Given information:
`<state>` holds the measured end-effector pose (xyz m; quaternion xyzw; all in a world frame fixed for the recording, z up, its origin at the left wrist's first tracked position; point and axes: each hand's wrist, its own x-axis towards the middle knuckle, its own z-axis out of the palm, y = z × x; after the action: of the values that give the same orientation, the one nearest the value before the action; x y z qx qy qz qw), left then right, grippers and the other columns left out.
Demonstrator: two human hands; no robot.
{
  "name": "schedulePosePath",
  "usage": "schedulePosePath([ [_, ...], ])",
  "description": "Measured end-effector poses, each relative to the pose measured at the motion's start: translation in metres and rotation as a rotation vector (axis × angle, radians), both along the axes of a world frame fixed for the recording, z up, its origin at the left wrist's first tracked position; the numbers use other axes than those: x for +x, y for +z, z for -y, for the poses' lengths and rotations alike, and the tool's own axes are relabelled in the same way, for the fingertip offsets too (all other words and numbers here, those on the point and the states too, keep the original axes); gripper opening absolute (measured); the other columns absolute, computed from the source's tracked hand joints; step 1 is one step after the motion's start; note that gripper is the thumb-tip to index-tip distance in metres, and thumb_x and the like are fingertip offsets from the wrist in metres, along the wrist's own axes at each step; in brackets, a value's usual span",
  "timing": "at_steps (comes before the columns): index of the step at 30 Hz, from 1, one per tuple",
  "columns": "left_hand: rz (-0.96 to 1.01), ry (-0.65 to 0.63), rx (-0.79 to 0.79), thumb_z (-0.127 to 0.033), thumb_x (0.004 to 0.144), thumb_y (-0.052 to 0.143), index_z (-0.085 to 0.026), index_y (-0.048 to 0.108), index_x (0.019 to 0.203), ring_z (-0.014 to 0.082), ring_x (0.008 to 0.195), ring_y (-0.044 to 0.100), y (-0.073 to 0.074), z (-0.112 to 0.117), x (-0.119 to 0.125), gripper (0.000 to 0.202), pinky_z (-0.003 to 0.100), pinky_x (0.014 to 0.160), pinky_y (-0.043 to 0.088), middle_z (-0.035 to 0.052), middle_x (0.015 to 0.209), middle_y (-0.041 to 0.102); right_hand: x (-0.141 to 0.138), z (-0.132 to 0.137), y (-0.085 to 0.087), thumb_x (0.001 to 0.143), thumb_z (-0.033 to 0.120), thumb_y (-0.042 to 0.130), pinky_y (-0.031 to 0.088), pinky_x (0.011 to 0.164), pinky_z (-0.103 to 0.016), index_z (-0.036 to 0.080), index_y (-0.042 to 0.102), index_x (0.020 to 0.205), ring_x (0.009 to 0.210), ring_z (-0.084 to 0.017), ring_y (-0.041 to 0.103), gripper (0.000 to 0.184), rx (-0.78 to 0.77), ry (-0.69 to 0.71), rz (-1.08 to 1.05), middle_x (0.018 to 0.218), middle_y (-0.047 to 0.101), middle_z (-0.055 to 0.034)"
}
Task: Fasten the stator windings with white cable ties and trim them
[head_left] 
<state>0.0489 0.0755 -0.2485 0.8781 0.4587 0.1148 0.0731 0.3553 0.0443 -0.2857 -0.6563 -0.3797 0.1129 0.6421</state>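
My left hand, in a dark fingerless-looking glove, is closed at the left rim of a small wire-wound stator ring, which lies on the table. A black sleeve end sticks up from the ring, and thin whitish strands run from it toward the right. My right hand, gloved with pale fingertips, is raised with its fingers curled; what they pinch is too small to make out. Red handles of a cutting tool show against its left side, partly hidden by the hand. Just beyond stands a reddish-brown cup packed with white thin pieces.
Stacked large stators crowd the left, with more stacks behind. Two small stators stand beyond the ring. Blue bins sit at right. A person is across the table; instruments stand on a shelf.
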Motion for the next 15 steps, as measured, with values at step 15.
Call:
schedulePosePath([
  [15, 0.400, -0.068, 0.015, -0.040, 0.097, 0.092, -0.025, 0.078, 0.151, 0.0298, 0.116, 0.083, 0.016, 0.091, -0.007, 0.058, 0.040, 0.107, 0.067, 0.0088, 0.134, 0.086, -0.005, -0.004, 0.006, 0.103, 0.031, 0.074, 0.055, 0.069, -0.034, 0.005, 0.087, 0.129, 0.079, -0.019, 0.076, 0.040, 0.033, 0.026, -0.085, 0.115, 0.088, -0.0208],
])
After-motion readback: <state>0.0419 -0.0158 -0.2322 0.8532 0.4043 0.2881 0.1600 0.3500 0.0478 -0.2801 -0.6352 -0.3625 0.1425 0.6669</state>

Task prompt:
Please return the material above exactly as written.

Written solution:
`<state>` holds the measured end-effector pose (xyz m; quaternion xyzw; all in a world frame fixed for the recording, z up, its origin at the left wrist's first tracked position; point and axes: each hand's wrist, its own x-axis towards the middle knuckle, its own z-axis out of the palm, y = z × x; after the action: of the values that give the same orientation, the one nearest the value before the action; x y z qx qy qz qw), left then right, grippers and the other columns left out.
Demonstrator: two human hands; no robot.
{
  "name": "schedulePosePath",
  "usage": "schedulePosePath([ [_, ...], ])",
  "description": "Measured end-effector poses, each relative to the pose measured at the motion's start: translation in metres and rotation as a rotation vector (axis × angle, radians), both along the axes of a world frame fixed for the recording, z up, its origin at the left wrist's first tracked position; the numbers use other axes than those: x for +x, y for +z, z for -y, for the poses' lengths and rotations alike, and the tool's own axes are relabelled in the same way, for the fingertip offsets too (all other words and numbers here, those on the point and the states too, keep the original axes); gripper opening absolute (measured); the other columns absolute, computed from the source's tracked hand joints; step 1 is one step after the motion's start; note that gripper is the thumb-tip to index-tip distance in metres, and thumb_x and the like are fingertip offsets from the wrist in metres, along the wrist's own axes at each step; in brackets, a value's usual span",
  "timing": "at_steps (comes before the columns): index of the step at 30 Hz, from 1, one per tuple",
  "columns": "left_hand: rz (-0.96 to 1.01), ry (-0.65 to 0.63), rx (-0.79 to 0.79), thumb_z (-0.127 to 0.033), thumb_x (0.004 to 0.144), thumb_y (-0.052 to 0.143), index_z (-0.085 to 0.026), index_y (-0.048 to 0.108), index_x (0.019 to 0.203), ring_z (-0.014 to 0.082), ring_x (0.008 to 0.195), ring_y (-0.044 to 0.100), y (-0.073 to 0.074), z (-0.112 to 0.117), x (-0.119 to 0.125), gripper (0.000 to 0.202), pinky_z (-0.003 to 0.100), pinky_x (0.014 to 0.160), pinky_y (-0.043 to 0.088), middle_z (-0.035 to 0.052), middle_x (0.015 to 0.209), middle_y (-0.041 to 0.102); right_hand: x (-0.141 to 0.138), z (-0.132 to 0.137), y (-0.085 to 0.087), thumb_x (0.001 to 0.143), thumb_z (-0.033 to 0.120), thumb_y (-0.042 to 0.130), pinky_y (-0.031 to 0.088), pinky_x (0.011 to 0.164), pinky_z (-0.103 to 0.016), index_z (-0.036 to 0.080), index_y (-0.042 to 0.102), index_x (0.020 to 0.205), ring_x (0.009 to 0.210), ring_z (-0.084 to 0.017), ring_y (-0.041 to 0.103), gripper (0.000 to 0.184), rx (-0.78 to 0.77), ry (-0.69 to 0.71), rz (-1.08 to 1.05), middle_x (0.018 to 0.218), middle_y (-0.047 to 0.101), middle_z (-0.055 to 0.034)"
}
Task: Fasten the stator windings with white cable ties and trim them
[head_left] 
<state>0.0489 0.0755 -0.2485 0.8781 0.4587 0.1148 0.0731 0.3553 0.0443 -0.2857 -0.6563 -0.3797 0.1129 0.6421</state>
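My left hand, in a dark fingerless-looking glove, is closed at the left rim of a small wire-wound stator ring, which lies on the table. A black sleeve end sticks up from the ring, and thin whitish strands run from it toward the right. My right hand, gloved with pale fingertips, is raised with its fingers curled; what they pinch is too small to make out. Red handles of a cutting tool show against its left side, partly hidden by the hand. Just beyond stands a reddish-brown cup packed with white thin pieces.
Stacked large stators crowd the left, with more stacks behind. Two small stators stand beyond the ring. Blue bins sit at right. A person is across the table; instruments stand on a shelf.
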Motion for the next 15 steps, as measured, with values at step 15.
Call:
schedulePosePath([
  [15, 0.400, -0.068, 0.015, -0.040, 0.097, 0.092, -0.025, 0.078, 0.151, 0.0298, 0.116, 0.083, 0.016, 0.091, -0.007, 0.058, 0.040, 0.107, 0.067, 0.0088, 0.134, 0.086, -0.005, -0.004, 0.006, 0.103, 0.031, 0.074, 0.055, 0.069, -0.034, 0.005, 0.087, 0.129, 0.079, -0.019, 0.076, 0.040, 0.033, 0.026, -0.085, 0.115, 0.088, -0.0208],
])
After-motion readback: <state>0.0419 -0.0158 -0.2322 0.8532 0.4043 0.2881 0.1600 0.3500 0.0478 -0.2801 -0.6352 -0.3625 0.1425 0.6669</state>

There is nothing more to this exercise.